WORK REQUEST
Please copy every line of the records below that holds the word "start".

──────── EXERCISE INPUT

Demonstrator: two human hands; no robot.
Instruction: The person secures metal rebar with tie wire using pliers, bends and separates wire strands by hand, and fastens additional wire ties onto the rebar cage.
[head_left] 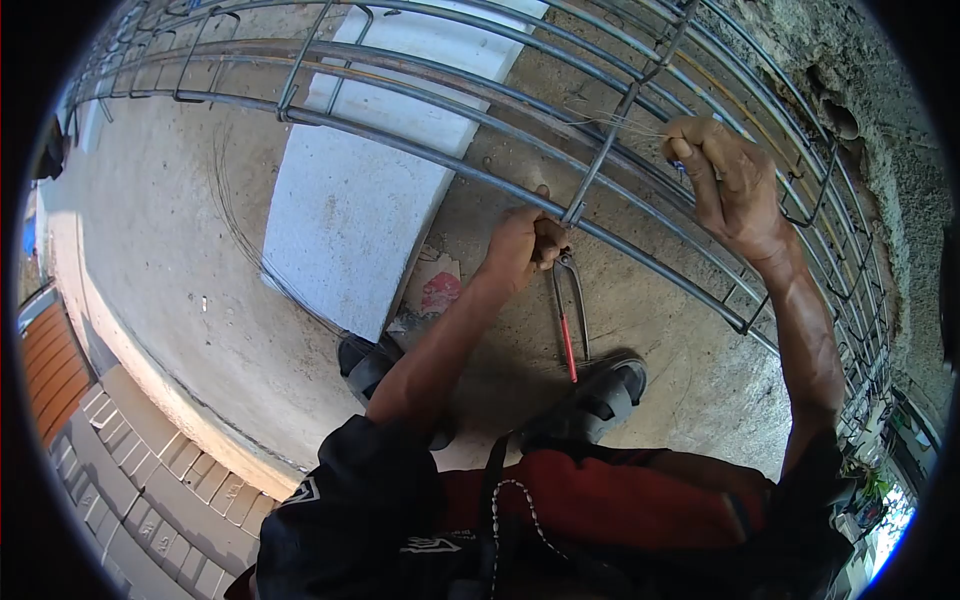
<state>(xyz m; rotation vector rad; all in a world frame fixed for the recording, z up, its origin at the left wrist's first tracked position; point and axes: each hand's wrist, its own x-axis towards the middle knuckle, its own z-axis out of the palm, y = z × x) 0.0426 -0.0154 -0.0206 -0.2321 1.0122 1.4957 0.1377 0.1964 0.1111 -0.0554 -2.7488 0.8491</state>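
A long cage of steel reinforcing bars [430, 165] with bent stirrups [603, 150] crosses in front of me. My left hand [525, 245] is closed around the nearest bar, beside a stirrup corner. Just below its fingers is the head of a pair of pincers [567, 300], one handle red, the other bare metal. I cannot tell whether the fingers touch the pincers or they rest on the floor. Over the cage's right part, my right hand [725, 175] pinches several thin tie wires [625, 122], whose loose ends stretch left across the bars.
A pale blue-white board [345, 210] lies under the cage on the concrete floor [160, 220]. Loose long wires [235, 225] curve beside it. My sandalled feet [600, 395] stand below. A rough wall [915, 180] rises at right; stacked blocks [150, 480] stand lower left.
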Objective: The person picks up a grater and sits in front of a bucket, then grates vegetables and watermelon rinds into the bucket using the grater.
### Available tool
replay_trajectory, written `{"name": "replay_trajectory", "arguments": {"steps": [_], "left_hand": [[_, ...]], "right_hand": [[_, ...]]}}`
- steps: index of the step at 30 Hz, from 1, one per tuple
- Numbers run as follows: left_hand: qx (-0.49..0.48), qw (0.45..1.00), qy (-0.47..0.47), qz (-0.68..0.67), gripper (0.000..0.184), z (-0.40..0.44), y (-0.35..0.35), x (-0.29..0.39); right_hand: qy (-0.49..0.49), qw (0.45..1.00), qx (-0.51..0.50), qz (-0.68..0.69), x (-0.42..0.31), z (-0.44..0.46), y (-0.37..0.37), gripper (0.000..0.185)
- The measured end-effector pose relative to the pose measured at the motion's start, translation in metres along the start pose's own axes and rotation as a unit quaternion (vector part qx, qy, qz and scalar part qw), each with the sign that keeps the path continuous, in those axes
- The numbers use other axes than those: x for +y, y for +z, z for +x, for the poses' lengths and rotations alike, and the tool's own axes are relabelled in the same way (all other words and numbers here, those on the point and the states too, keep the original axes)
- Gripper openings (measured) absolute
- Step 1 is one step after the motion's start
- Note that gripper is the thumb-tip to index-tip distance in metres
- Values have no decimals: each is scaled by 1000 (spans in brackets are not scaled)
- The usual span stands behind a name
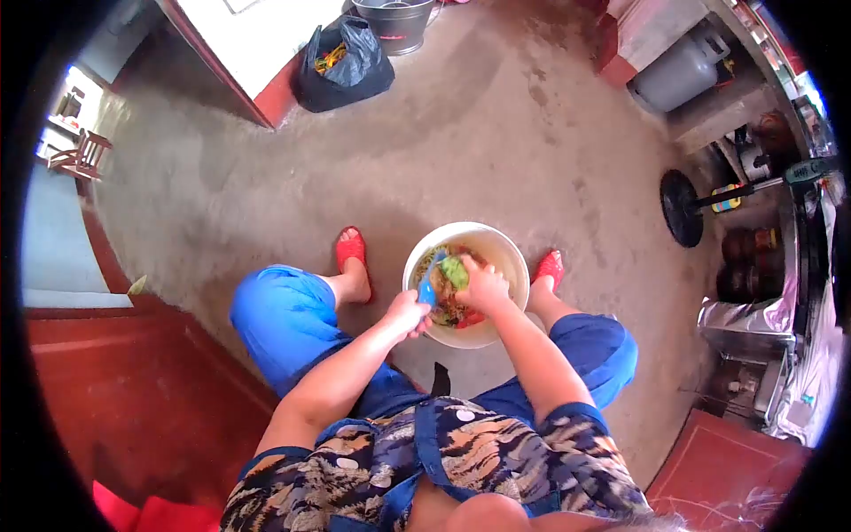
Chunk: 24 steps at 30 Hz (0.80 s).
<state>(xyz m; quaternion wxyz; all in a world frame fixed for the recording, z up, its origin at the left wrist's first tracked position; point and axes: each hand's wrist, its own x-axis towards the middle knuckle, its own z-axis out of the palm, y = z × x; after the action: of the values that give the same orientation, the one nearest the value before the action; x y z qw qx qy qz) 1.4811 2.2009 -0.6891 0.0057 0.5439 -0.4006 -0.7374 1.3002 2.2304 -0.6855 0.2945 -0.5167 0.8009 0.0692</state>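
A round white basin (511, 246) stands on the floor between my feet, with chopped green, red and yellowish pieces in its bottom. My left hand (406, 314) is closed around the handle of a blue knife (427, 291) at the basin's left rim. The knife points up and inward over the basin. Over the middle of the basin, my right hand (486, 289) grips a light green vegetable (455, 272) beside the blade. Its exact kind is too small to tell, and I cannot make out whether the blade touches it.
Black plastic bag (346, 75) with yellow-orange scraps sits ahead, beside a metal bucket (396, 22). At the right are a grey gas cylinder (678, 73), a black round-based stand (681, 208) and foil-covered shelving (749, 319). A red-edged wall lies left.
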Motion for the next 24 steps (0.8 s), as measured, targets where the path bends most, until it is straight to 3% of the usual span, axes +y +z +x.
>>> {"name": "replay_trajectory", "arguments": {"steps": [1, 3, 5, 7, 9, 14, 17, 21, 24], "left_hand": [[-18, 1000, 7, 10, 10, -5, 3, -5], [14, 999, 31, 8, 12, -13, -2, 0], [7, 1000, 17, 5, 15, -7, -8, 5], [3, 1000, 22, -12, 15, 6, -5, 6], [-2, 999, 3, -38, 15, 4, -2, 12], [7, 1000, 27, 0, 11, -8, 2, 6], [18, 999, 35, -5, 12, -4, -10, 1], [2, 1000, 7, -23, 11, 8, -6, 4], [-8, 998, 22, -61, 10, 6, -3, 5]], "right_hand": [[45, 999, 10, -24, 5, 17, 1, 77], [39, 998, -33, 29, 18, 31, -1, 77], [15, 999, -39, -18, 9, 8, -23, 78], [-106, 993, -13, -45, -4, -32, -39, 80], [-128, 984, -21, -124, -16, -56, -40, 79], [60, 995, -25, -70, -16, 26, -7, 75], [22, 997, -49, -51, -16, 24, -12, 76], [-138, 985, -13, -100, -11, -42, -32, 81], [-92, 990, -17, -102, -11, -33, -19, 82]]}}
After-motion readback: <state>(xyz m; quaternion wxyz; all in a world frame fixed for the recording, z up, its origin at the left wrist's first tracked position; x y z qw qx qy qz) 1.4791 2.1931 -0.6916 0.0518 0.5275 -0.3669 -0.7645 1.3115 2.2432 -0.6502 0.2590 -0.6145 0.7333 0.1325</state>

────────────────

OUTPUT FOR THIS TASK
- The measured end-effector pose relative to the pose measured at the motion's start, translation in metres along the start pose's own axes and rotation as a unit quaternion (vector part qx, qy, qz and scalar part qw), each with the sign that keeps the path continuous, in those axes
- Step 1 is one step after the motion's start

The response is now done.